(Beginning of Dataset records)

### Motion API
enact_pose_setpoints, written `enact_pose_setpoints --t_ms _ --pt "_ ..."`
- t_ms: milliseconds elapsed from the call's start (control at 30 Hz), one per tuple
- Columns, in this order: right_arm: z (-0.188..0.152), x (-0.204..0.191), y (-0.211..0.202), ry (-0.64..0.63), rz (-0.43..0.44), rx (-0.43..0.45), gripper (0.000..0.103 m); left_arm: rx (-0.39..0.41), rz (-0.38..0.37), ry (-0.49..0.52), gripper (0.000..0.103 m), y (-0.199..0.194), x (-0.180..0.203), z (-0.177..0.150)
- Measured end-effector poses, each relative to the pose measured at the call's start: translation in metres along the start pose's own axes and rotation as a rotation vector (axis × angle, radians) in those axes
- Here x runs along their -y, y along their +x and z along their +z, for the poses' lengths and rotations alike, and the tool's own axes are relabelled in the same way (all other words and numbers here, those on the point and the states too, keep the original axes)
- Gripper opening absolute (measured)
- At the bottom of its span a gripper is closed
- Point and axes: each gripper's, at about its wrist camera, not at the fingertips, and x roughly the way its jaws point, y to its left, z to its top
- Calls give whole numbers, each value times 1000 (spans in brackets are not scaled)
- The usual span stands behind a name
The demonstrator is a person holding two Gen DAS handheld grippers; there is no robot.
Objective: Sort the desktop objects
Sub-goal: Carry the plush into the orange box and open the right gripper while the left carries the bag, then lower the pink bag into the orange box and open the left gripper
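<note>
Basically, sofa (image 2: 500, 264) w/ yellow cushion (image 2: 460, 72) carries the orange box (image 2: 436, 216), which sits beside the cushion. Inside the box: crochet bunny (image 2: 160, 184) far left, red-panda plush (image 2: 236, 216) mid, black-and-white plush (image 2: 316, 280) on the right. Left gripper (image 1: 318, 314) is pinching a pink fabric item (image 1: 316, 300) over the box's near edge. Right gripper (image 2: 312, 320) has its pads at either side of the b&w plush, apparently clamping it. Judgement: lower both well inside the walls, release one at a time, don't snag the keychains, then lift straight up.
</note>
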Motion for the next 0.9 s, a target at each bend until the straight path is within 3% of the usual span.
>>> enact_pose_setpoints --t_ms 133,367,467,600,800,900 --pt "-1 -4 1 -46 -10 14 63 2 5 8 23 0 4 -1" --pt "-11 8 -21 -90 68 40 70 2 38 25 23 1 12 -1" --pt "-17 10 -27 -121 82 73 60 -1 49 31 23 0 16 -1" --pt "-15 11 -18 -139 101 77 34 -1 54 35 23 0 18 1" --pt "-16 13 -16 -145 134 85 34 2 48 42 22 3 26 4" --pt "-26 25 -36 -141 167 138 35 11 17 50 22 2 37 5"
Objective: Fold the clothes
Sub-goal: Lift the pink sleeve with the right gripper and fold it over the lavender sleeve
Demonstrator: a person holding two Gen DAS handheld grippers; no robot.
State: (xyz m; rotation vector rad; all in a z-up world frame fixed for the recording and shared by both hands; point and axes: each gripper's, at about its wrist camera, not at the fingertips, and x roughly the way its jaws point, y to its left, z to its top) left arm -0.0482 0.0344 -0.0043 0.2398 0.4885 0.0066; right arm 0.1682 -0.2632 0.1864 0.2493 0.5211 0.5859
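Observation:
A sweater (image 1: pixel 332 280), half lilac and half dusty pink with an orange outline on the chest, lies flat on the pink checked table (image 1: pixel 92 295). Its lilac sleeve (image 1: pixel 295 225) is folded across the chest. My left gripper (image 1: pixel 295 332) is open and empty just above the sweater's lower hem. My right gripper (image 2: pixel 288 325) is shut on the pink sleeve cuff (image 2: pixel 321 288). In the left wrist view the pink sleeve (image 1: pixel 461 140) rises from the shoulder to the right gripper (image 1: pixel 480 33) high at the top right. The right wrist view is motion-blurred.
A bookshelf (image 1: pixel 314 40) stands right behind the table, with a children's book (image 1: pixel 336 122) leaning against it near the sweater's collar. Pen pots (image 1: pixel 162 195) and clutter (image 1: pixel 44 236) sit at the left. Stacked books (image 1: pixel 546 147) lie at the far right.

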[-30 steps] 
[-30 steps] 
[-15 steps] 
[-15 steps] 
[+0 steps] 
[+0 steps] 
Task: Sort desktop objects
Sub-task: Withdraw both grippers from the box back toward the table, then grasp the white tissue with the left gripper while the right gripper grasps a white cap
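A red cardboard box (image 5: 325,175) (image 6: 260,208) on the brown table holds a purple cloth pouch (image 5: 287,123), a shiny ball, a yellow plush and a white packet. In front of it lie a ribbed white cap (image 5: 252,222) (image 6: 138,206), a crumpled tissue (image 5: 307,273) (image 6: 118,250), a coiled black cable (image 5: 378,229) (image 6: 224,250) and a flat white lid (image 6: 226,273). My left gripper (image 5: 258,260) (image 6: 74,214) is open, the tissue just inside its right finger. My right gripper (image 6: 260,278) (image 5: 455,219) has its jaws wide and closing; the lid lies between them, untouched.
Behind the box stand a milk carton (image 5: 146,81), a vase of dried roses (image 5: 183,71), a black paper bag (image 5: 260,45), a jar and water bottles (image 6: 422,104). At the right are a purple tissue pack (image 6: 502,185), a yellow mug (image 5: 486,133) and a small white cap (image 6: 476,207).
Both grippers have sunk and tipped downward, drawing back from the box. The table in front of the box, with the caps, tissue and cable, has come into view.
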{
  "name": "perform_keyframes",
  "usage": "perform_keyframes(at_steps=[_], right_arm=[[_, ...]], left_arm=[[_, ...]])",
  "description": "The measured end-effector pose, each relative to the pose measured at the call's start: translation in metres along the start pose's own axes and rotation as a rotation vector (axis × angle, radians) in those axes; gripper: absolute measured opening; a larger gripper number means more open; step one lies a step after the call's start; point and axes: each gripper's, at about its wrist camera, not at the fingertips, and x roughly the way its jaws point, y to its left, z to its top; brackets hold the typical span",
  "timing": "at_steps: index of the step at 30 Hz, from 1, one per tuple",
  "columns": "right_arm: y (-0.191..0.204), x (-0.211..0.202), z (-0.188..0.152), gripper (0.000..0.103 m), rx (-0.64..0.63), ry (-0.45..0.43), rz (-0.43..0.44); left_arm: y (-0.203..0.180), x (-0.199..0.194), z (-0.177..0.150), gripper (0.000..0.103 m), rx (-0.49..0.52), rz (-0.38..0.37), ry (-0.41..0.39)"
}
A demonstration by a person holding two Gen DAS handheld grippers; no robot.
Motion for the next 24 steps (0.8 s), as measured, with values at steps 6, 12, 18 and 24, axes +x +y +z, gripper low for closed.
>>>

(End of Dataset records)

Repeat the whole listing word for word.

### Motion API
enact_pose_setpoints, written `enact_pose_setpoints --t_ms _ --pt "_ ..."`
- t_ms: milliseconds elapsed from the call's start (control at 30 Hz), one per tuple
- Columns, in this order: right_arm: z (-0.188..0.152), x (-0.204..0.191), y (-0.211..0.202), ry (-0.64..0.63), rz (-0.43..0.44), rx (-0.43..0.45), gripper (0.000..0.103 m); left_arm: rx (-0.39..0.41), rz (-0.38..0.37), ry (-0.49..0.52), gripper (0.000..0.103 m), y (-0.199..0.194), x (-0.180..0.203), z (-0.177..0.150)
- Measured end-effector poses, each relative to the pose measured at the call's start: translation in metres along the start pose's own axes and rotation as a rotation vector (axis × angle, radians) in those axes
- Here x runs along their -y, y along their +x and z along their +z, for the poses' lengths and rotations alike, and the tool's own axes are relabelled in the same way (all other words and numbers here, those on the point and the states too, keep the original axes)
- Gripper opening absolute (measured)
- At the bottom of its span a gripper is closed
- Point and axes: each gripper's, at about its wrist camera, not at the fingertips, and x roughly the way its jaws point, y to its left, z to its top
- Calls give whole numbers, each value times 1000 (spans in brackets are not scaled)
- The usual span stands behind a name
The demonstrator is a person holding two Gen DAS handheld grippers; there is no robot.
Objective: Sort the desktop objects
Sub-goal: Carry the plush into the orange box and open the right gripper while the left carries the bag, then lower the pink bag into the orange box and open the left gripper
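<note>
Basically, sofa (image 2: 500, 264) w/ yellow cushion (image 2: 460, 72) carries the orange box (image 2: 436, 216), which sits beside the cushion. Inside the box: crochet bunny (image 2: 160, 184) far left, red-panda plush (image 2: 236, 216) mid, black-and-white plush (image 2: 316, 280) on the right. Left gripper (image 1: 318, 314) is pinching a pink fabric item (image 1: 316, 300) over the box's near edge. Right gripper (image 2: 312, 320) has its pads at either side of the b&w plush, apparently clamping it. Judgement: lower both well inside the walls, release one at a time, don't snag the keychains, then lift straight up.
</note>
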Motion for the next 0.9 s, a target at each bend until the straight path is within 3% of the usual span.
>>> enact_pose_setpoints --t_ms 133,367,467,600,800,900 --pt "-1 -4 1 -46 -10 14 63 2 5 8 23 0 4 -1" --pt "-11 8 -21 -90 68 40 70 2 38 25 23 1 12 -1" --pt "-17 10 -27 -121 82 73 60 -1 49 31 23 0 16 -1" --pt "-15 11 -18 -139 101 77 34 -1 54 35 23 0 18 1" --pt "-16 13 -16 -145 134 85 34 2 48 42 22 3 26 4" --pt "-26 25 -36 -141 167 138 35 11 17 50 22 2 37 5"
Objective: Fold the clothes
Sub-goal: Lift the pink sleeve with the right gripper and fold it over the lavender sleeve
Demonstrator: a person holding two Gen DAS handheld grippers; no robot.
State: (xyz m; rotation vector rad; all in a z-up world frame fixed for the recording and shared by both hands; point and axes: each gripper's, at about its wrist camera, not at the fingertips, and x roughly the way its jaws point, y to its left, z to its top) left arm -0.0482 0.0344 -0.0043 0.2398 0.4885 0.0066; right arm 0.1682 -0.2632 0.1864 0.2493 0.5211 0.5859
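Observation:
A sweater (image 1: pixel 332 280), half lilac and half dusty pink with an orange outline on the chest, lies flat on the pink checked table (image 1: pixel 92 295). Its lilac sleeve (image 1: pixel 295 225) is folded across the chest. My left gripper (image 1: pixel 295 332) is open and empty just above the sweater's lower hem. My right gripper (image 2: pixel 288 325) is shut on the pink sleeve cuff (image 2: pixel 321 288). In the left wrist view the pink sleeve (image 1: pixel 461 140) rises from the shoulder to the right gripper (image 1: pixel 480 33) high at the top right. The right wrist view is motion-blurred.
A bookshelf (image 1: pixel 314 40) stands right behind the table, with a children's book (image 1: pixel 336 122) leaning against it near the sweater's collar. Pen pots (image 1: pixel 162 195) and clutter (image 1: pixel 44 236) sit at the left. Stacked books (image 1: pixel 546 147) lie at the far right.
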
[-30 steps] 
[-30 steps] 
[-15 steps] 
[-15 steps] 
[+0 steps] 
[+0 steps] 
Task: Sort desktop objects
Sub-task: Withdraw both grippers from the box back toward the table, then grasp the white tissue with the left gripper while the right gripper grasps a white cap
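A red cardboard box (image 5: 325,175) (image 6: 260,208) on the brown table holds a purple cloth pouch (image 5: 287,123), a shiny ball, a yellow plush and a white packet. In front of it lie a ribbed white cap (image 5: 252,222) (image 6: 138,206), a crumpled tissue (image 5: 307,273) (image 6: 118,250), a coiled black cable (image 5: 378,229) (image 6: 224,250) and a flat white lid (image 6: 226,273). My left gripper (image 5: 258,260) (image 6: 74,214) is open, the tissue just inside its right finger. My right gripper (image 6: 260,278) (image 5: 455,219) has its jaws wide and closing; the lid lies between them, untouched.
Behind the box stand a milk carton (image 5: 146,81), a vase of dried roses (image 5: 183,71), a black paper bag (image 5: 260,45), a jar and water bottles (image 6: 422,104). At the right are a purple tissue pack (image 6: 502,185), a yellow mug (image 5: 486,133) and a small white cap (image 6: 476,207).
Both grippers have sunk and tipped downward, drawing back from the box. The table in front of the box, with the caps, tissue and cable, has come into view.
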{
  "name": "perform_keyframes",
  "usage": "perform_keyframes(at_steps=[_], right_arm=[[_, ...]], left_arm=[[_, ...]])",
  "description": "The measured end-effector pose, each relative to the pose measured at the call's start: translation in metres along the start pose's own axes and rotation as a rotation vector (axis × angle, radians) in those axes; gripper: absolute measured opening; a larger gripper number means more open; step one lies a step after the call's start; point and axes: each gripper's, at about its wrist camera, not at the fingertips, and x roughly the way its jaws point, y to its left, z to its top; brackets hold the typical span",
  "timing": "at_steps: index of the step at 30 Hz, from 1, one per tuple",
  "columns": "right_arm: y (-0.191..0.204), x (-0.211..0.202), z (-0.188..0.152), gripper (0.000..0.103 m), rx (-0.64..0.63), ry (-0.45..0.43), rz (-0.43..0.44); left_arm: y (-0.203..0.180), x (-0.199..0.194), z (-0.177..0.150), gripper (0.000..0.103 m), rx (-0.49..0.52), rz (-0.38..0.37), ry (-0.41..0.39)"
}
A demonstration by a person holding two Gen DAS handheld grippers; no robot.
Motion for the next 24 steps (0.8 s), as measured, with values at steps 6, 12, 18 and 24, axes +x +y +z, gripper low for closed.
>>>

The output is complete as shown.